## [About this exercise]
Among the entries below, take the line with "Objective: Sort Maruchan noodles" and the line with "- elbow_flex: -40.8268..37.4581", and output them and every line between them exactly, with nothing else.

(Given data begins)

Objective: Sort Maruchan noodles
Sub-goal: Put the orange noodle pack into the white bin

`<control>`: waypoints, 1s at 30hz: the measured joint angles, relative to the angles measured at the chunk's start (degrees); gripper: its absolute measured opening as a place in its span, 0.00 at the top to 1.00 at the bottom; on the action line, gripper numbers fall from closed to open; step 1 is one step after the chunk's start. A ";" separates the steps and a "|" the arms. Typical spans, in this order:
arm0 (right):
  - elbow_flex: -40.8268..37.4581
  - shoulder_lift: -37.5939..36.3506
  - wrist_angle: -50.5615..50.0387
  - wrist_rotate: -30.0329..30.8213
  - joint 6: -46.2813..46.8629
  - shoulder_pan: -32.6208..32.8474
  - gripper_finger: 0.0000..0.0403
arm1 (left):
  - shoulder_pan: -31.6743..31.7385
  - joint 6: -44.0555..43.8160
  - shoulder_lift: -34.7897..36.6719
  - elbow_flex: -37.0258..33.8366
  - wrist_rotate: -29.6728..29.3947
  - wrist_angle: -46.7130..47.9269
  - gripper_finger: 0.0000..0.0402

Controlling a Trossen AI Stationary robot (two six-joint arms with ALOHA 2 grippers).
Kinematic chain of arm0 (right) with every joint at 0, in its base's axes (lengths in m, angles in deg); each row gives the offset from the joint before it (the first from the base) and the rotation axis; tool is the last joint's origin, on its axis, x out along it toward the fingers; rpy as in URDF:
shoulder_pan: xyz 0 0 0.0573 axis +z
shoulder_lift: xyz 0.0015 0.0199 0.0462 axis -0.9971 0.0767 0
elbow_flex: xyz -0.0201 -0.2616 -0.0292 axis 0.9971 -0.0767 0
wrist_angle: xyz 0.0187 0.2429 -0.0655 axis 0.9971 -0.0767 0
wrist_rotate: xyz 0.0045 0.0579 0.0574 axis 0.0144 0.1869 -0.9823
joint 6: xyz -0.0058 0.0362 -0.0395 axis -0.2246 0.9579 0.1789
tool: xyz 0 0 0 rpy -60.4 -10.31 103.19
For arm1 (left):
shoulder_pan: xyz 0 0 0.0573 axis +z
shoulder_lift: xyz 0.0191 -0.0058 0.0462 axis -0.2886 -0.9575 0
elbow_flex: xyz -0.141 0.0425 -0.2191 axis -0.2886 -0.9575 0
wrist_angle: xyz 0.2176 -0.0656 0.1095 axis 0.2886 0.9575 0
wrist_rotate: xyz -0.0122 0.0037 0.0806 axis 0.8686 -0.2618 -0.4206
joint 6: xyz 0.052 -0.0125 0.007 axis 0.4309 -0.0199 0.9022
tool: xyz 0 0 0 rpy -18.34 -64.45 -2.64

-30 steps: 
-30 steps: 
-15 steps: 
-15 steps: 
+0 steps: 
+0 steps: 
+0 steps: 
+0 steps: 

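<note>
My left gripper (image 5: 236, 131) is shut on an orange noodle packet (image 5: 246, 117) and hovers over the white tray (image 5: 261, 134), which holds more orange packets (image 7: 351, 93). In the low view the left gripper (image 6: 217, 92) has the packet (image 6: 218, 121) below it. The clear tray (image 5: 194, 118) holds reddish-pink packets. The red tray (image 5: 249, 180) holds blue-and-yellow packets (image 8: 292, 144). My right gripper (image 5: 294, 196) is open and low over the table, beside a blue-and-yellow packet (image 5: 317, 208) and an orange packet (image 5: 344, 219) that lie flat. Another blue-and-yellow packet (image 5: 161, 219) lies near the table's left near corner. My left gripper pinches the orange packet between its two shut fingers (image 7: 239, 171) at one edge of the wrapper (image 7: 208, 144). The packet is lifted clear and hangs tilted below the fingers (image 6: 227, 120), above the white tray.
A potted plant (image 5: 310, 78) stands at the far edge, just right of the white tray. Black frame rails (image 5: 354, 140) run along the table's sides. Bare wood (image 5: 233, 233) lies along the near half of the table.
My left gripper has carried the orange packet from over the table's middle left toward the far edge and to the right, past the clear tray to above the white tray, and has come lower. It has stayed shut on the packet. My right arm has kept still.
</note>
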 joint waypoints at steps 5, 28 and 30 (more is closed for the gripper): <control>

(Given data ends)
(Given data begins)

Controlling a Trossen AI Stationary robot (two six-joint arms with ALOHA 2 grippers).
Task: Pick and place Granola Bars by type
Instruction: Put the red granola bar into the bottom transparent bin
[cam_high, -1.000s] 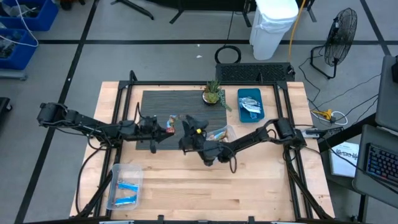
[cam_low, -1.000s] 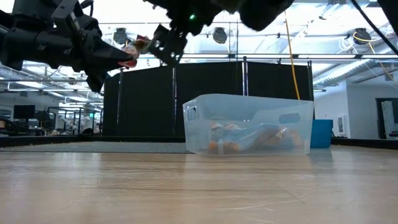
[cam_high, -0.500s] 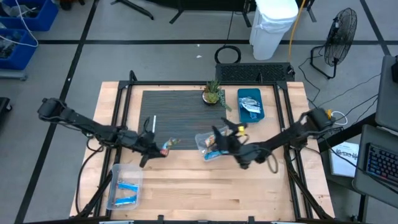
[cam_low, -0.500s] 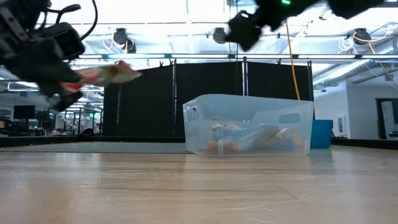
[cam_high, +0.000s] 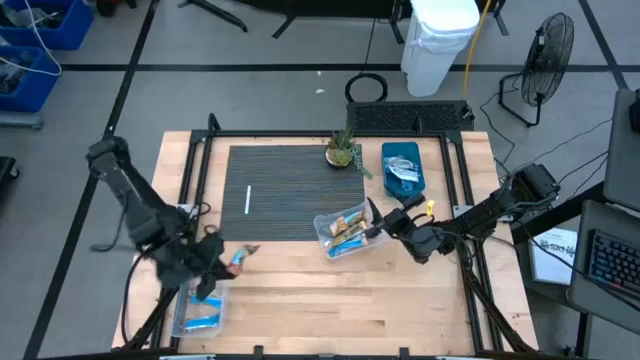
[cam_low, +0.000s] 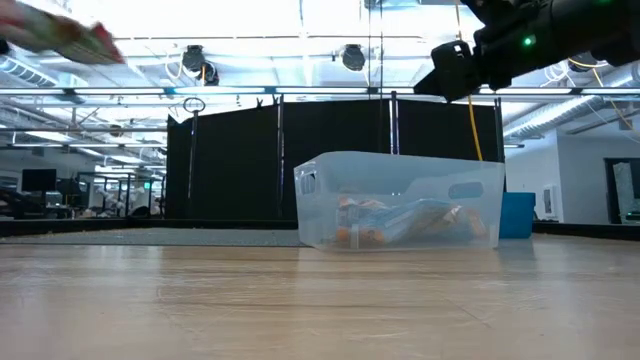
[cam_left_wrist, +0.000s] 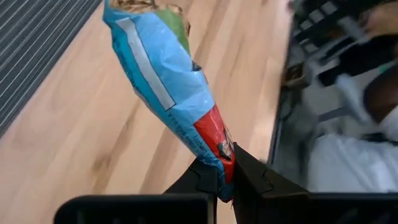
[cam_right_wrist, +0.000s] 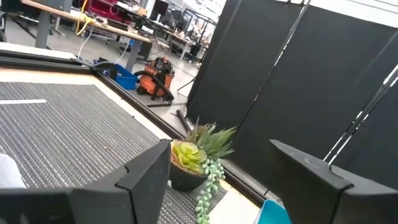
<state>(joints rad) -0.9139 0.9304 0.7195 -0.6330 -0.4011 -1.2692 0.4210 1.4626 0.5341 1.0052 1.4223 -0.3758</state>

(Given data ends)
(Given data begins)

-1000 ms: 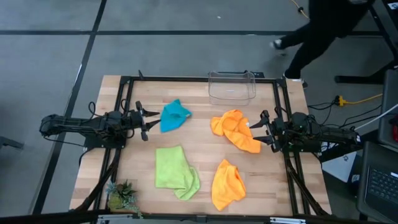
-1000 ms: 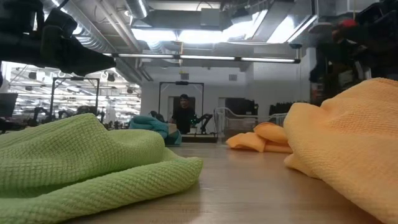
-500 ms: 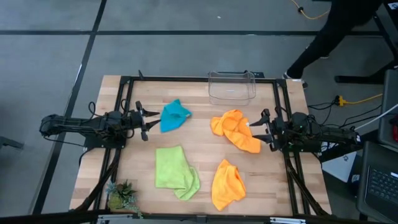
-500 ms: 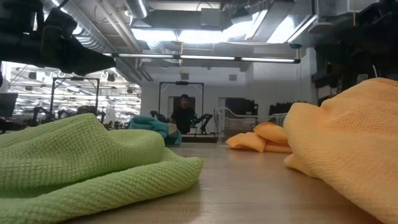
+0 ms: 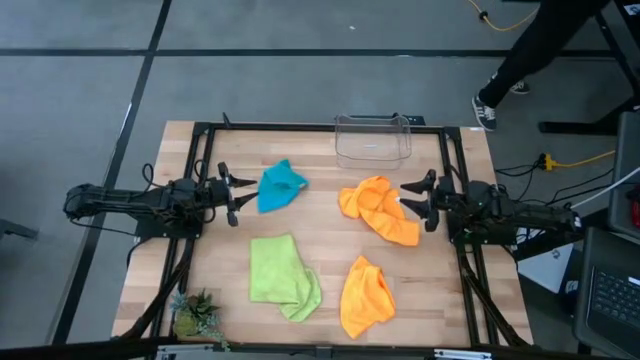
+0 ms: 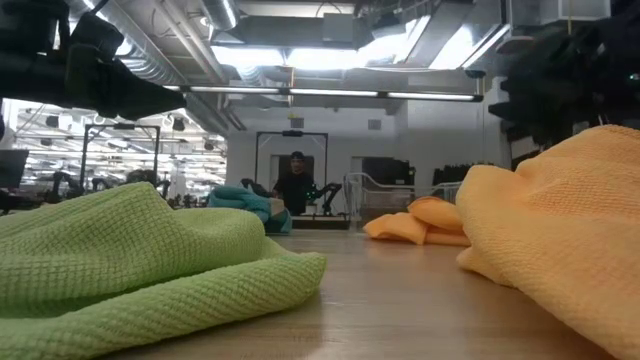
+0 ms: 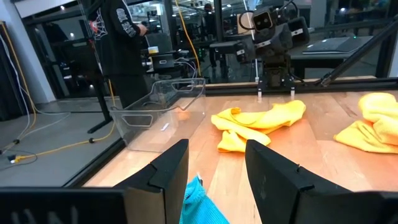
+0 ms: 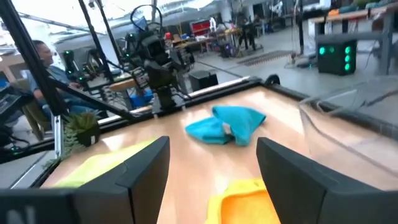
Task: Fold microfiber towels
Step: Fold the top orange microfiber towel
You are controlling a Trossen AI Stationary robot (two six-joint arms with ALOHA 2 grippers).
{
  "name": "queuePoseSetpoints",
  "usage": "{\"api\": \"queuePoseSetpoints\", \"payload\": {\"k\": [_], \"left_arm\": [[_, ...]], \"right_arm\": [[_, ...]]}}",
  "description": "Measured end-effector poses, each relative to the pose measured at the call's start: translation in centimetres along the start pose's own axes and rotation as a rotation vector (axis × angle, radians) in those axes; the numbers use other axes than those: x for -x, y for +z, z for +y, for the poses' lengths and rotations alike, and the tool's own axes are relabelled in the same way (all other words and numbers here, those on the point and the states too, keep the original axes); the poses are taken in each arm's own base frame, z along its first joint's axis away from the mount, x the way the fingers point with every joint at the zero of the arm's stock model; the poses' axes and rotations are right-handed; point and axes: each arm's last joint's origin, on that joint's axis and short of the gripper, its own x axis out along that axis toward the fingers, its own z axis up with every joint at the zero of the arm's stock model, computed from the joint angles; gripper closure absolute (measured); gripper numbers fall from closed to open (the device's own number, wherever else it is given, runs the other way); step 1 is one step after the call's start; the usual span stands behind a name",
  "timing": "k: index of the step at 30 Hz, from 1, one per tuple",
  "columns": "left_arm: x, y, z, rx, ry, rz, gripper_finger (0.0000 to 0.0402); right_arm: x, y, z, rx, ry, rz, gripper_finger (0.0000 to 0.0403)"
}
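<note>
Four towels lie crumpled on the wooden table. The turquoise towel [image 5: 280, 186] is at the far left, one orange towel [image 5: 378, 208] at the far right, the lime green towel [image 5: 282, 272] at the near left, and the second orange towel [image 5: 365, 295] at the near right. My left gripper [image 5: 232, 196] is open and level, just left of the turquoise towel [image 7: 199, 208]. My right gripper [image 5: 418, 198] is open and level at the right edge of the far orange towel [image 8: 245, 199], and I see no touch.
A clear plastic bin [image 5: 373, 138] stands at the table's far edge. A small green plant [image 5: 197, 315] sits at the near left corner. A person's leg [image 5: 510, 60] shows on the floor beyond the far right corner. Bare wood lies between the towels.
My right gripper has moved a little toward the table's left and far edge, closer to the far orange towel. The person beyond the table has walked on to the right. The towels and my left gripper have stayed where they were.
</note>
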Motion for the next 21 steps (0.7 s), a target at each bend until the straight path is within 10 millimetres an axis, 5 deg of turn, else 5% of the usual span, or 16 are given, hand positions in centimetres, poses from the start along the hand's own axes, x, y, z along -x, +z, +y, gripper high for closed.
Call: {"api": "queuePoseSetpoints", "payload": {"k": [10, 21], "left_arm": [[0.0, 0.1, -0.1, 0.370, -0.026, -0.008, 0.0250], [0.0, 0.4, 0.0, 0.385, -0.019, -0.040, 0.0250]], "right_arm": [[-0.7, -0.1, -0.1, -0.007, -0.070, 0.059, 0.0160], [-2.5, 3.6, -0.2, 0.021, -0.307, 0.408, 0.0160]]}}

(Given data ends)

## [Task answer]
Objective: Sort Maruchan noodles
Sub-goal: Put the orange noodle pack into the white bin

`<control>`: waypoints, 1s at 30hz: the measured joint angles, relative to the angles measured at the chunk's start (degrees); gripper: its absolute measured opening as a place in its span, 0.00 at the top to 1.00 at the bottom; on the action line, gripper numbers fall from closed to open; step 1 is one step after the chunk's start. A ";" separates the steps and a "|" the arms. Typical spans, in this order:
arm0 (right):
  - elbow_flex: -40.8268..37.4581

This completes the answer to the exercise.